Через девять дней после прихода в Волок его полк достиг восьми тысяч конных и пеших. Не все, разумеется, в строю - кто-то охраняет дороги, кто-то служит в товарах, но шесть тысяч - под рукой, и это - уже сила. Из Твери и Новгорода послы вернулись ни с чем, Владимир не ждал иного и покидать Волок не собирался. Если подступит враг, пешцы - в осаду, конники - в леса, чтобы в подходящий момент ударить Орду с тыла. Привезённая Тупиком весть об отходе Донского в Кострому вызвала ярость Владимира. Корил брата, северных князей обзывал трусливыми улитами - они-де нарочно медлят со сборами, надеясь, что хан, ограбив южные волости, уйдёт в степь.

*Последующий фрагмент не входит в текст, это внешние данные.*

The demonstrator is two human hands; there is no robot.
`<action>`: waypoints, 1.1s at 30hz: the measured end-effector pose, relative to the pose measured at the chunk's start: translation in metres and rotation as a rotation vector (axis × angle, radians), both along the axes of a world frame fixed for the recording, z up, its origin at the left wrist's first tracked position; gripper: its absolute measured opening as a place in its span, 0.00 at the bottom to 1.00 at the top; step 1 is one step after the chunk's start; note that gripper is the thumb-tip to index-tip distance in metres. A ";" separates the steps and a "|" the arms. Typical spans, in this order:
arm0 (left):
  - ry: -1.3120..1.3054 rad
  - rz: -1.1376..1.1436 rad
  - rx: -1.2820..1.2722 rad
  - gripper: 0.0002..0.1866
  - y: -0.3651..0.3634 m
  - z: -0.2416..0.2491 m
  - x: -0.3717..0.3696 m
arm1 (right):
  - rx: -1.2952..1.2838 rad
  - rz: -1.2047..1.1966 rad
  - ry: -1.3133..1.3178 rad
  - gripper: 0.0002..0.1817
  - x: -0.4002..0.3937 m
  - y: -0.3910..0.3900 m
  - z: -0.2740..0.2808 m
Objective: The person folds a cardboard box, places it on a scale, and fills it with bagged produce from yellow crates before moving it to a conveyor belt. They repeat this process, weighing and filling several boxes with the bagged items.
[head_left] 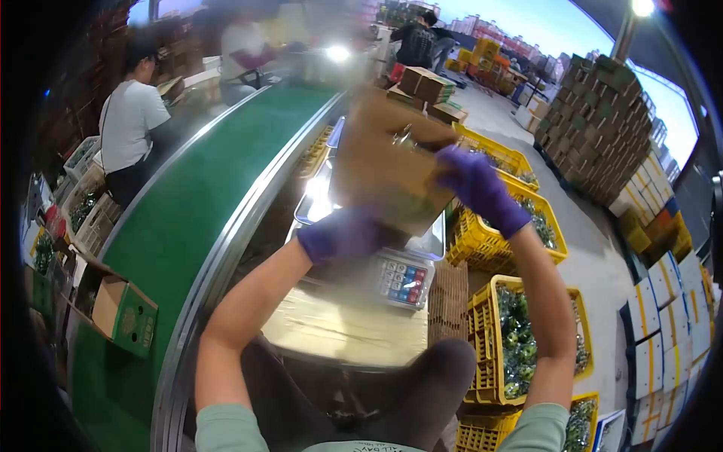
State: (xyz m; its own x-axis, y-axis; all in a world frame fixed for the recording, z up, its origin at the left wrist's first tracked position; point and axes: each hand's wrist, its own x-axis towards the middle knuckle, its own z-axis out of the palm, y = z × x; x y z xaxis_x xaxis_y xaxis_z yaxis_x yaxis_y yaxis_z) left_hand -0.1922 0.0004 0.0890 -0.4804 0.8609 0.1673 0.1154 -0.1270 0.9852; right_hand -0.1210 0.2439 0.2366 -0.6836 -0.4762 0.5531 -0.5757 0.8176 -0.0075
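The purple-gloved right hand [480,184] was curled on the right edge of a cardboard box [376,169] at the frame's centre. The left hand [343,235] met its lower left part, too blurred to tell whether those fingers gripped or only pressed. The box lay between and above the hands, neither nearer since both touched it, its long axis seemingly running up the frame. Its upper end was smeared, its inside hard to make out; it hid most of the metal tray [434,248] behind. A keypad [404,281] showed just below, a green conveyor belt [203,196] at left.
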 end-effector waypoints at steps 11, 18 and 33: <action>-0.132 0.321 0.173 0.18 -0.080 -0.018 0.013 | 0.150 -0.065 0.111 0.33 0.061 -0.019 -0.044; -0.169 0.613 0.248 0.17 -0.105 -0.015 0.003 | -0.154 -0.325 0.097 0.30 0.131 0.048 -0.072; -0.251 0.871 0.340 0.20 -0.098 -0.003 0.004 | -0.301 -1.647 -0.616 0.36 0.407 0.263 -0.375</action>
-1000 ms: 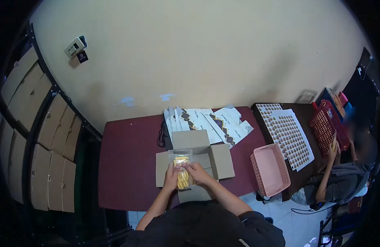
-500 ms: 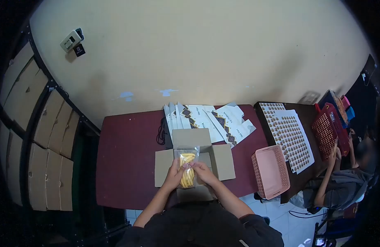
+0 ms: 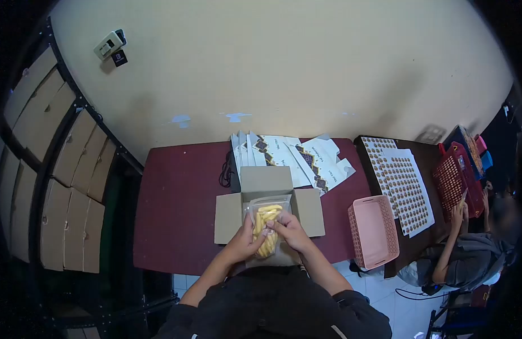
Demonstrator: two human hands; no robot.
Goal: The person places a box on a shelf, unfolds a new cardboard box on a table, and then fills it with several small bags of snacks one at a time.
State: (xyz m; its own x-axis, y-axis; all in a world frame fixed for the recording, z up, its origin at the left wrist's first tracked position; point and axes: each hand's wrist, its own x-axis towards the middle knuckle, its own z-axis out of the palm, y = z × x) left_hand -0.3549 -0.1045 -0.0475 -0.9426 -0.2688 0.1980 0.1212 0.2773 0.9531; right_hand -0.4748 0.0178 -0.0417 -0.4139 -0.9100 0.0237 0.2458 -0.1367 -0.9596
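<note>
A clear plastic pouch of yellow stick-shaped snacks [image 3: 266, 229] is held over an open cardboard box [image 3: 266, 179]. My left hand [image 3: 244, 242] grips the pouch's left side, its thumb pressed on the front. On the other side, my right hand [image 3: 290, 230] has its fingers and thumb closed on the pouch too. The box stands with its flaps folded outward, and the pouch and my hands hide most of its inside.
White patterned folded cartons [image 3: 283, 155] lie behind the box on the maroon table [image 3: 176, 209]. To the right stands a pink basket [image 3: 374, 231]. Sticker sheets [image 3: 405, 189] cover a dark table, where another person [image 3: 470, 248] works by a red basket [image 3: 450, 175]. Boxes fill the left shelf [image 3: 74, 147].
The pouch has shifted slightly right and tilted between my hands, and both hands have moved with it. The whole view has shifted a little.
</note>
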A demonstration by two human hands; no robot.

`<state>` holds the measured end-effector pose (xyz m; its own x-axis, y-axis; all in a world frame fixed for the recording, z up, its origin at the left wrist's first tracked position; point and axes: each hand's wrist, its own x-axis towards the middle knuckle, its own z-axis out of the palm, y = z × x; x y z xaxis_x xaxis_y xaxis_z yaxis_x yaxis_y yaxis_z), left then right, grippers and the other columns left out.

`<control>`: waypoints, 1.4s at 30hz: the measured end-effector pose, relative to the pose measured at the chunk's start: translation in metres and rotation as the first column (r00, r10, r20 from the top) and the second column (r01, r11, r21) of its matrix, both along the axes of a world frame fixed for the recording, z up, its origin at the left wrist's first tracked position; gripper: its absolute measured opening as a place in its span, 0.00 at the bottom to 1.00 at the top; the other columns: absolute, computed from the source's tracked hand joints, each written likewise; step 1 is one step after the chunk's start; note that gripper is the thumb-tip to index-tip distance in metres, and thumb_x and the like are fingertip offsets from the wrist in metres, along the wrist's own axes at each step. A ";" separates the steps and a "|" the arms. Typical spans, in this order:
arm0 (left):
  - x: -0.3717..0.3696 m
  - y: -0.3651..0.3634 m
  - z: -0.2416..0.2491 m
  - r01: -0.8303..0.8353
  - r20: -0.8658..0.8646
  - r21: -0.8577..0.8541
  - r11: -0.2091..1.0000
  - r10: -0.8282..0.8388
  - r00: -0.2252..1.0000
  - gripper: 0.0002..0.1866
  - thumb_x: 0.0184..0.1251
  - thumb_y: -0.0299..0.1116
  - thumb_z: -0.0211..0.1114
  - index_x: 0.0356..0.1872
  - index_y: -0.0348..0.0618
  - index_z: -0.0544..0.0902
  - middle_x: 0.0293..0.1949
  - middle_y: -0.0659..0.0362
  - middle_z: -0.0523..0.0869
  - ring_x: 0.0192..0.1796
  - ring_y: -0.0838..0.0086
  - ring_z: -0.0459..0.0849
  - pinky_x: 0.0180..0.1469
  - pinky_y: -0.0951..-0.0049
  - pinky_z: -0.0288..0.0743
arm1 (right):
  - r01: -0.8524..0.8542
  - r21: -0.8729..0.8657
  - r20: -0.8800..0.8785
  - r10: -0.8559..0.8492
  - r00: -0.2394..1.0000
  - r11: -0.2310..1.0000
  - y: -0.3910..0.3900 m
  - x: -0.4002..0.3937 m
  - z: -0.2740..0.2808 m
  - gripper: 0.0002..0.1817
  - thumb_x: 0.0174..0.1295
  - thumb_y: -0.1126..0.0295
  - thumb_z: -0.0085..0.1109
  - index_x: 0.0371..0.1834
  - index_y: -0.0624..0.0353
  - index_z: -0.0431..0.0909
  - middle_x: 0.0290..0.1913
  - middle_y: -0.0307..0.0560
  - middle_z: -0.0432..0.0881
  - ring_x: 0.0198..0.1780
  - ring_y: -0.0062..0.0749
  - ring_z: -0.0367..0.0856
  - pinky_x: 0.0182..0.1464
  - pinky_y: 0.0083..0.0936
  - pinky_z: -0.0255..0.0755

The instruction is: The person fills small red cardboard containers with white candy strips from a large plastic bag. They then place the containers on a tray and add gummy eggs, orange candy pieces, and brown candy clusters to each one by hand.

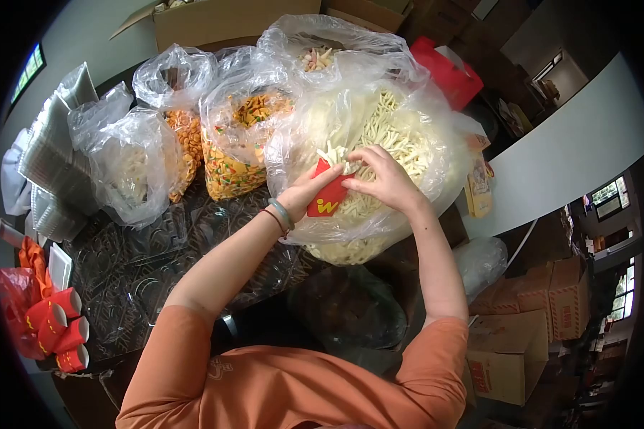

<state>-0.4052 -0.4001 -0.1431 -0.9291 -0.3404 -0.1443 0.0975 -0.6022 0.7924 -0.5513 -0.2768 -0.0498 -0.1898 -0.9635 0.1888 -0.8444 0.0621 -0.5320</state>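
My left hand (309, 187) is wrapped round a red fry carton (326, 194) with a yellow logo, held tilted over a large clear plastic bag (293, 214). Pale fry-like sticks (330, 154) poke out of the carton's top. My right hand (388, 180) is closed at the carton's upper right edge, its fingers on the sticks there and its thumb beside the carton. Beneath and behind both hands, the open bag is full of loose pale fry-like sticks (401, 143).
Bags of orange pieces (229, 171) stand to the left, beside stacked clear plastic trays (50, 146). Several red cartons (68, 332) lie at the table's left end. A red box (445, 71) is behind the big bag. Cardboard boxes (508, 350) stand at lower right.
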 end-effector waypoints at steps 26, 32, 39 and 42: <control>0.012 0.000 0.009 0.268 0.002 -0.155 0.951 -0.270 0.963 0.24 0.72 0.46 0.63 0.60 0.42 0.73 0.49 0.57 0.84 0.47 0.74 0.86 0.47 0.72 0.82 | -0.274 0.028 0.312 0.252 0.916 0.961 -0.021 0.001 0.014 0.16 0.73 0.64 0.52 0.54 0.60 0.83 0.61 0.45 0.79 0.63 0.31 0.75 0.64 0.31 0.69; 0.032 0.000 0.022 0.178 -0.112 -0.033 0.984 -0.180 0.977 0.24 0.74 0.49 0.60 0.60 0.43 0.73 0.48 0.59 0.84 0.46 0.76 0.85 0.46 0.73 0.82 | -0.127 -0.229 0.110 0.155 0.982 0.965 0.002 0.037 0.007 0.13 0.69 0.76 0.55 0.54 0.61 0.83 0.46 0.42 0.76 0.51 0.27 0.76 0.54 0.20 0.72; 0.097 0.029 0.018 -0.101 -0.086 0.180 0.979 0.118 0.989 0.23 0.73 0.48 0.61 0.58 0.42 0.75 0.43 0.57 0.85 0.41 0.73 0.86 0.43 0.71 0.83 | 0.054 -0.474 0.438 0.182 0.880 0.879 0.009 0.111 -0.021 0.22 0.66 0.72 0.62 0.62 0.63 0.71 0.56 0.49 0.79 0.60 0.36 0.76 0.63 0.30 0.69; 0.141 0.039 0.017 -0.181 -0.102 0.140 0.973 0.196 0.975 0.23 0.73 0.47 0.62 0.57 0.41 0.75 0.44 0.57 0.85 0.41 0.73 0.86 0.43 0.71 0.82 | 0.204 -0.412 0.639 0.122 0.760 0.888 0.017 0.136 -0.050 0.26 0.66 0.70 0.63 0.65 0.66 0.69 0.57 0.49 0.77 0.60 0.36 0.76 0.65 0.32 0.68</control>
<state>-0.2644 -0.3606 -0.1260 -0.8630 -0.4963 -0.0947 0.3048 -0.6608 0.6859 -0.4157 -0.2602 -0.1002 -0.4572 -0.7951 0.3984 -0.3005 -0.2835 -0.9107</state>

Под властью Храброго оказались земли от Можайска и Ржевы до Дмитрова и Москвы, не считая уделов, захваченных Ордой, откуда к нему продолжали тянуться люди. Он повсюду установил законы военного времени, объявив сельских тиунов десятскими и сотскими начальниками со всеми правами и ответственностью перед воеводами. На дорогах действовали конные эстафеты, дозоры и лёгкие сторожи следили за врагом. Лишь строжайший порядок мог оберечь от внезапного набега Орды, поэтому Владимир был беспощаден. Неисполнительность каралась смертью. Узнав, что под городом начались разбои, что ватажники грабят и даже убивают людей, тянущихся к Волоку, Храбрый приказал конным отрядам разведчиков-сакмагонов ловить татей и вешать на месте, а схваченных главарей доставлять в крепость. Отовсюду свозились корма для многих тысяч людей и запасы фуража. Начальникам было велено смотреть поставки, не жалея казны за доброе зерно, муку, солонину и сено: надвигалась зима, голод в разорённом краю стал бы страшнее чумы.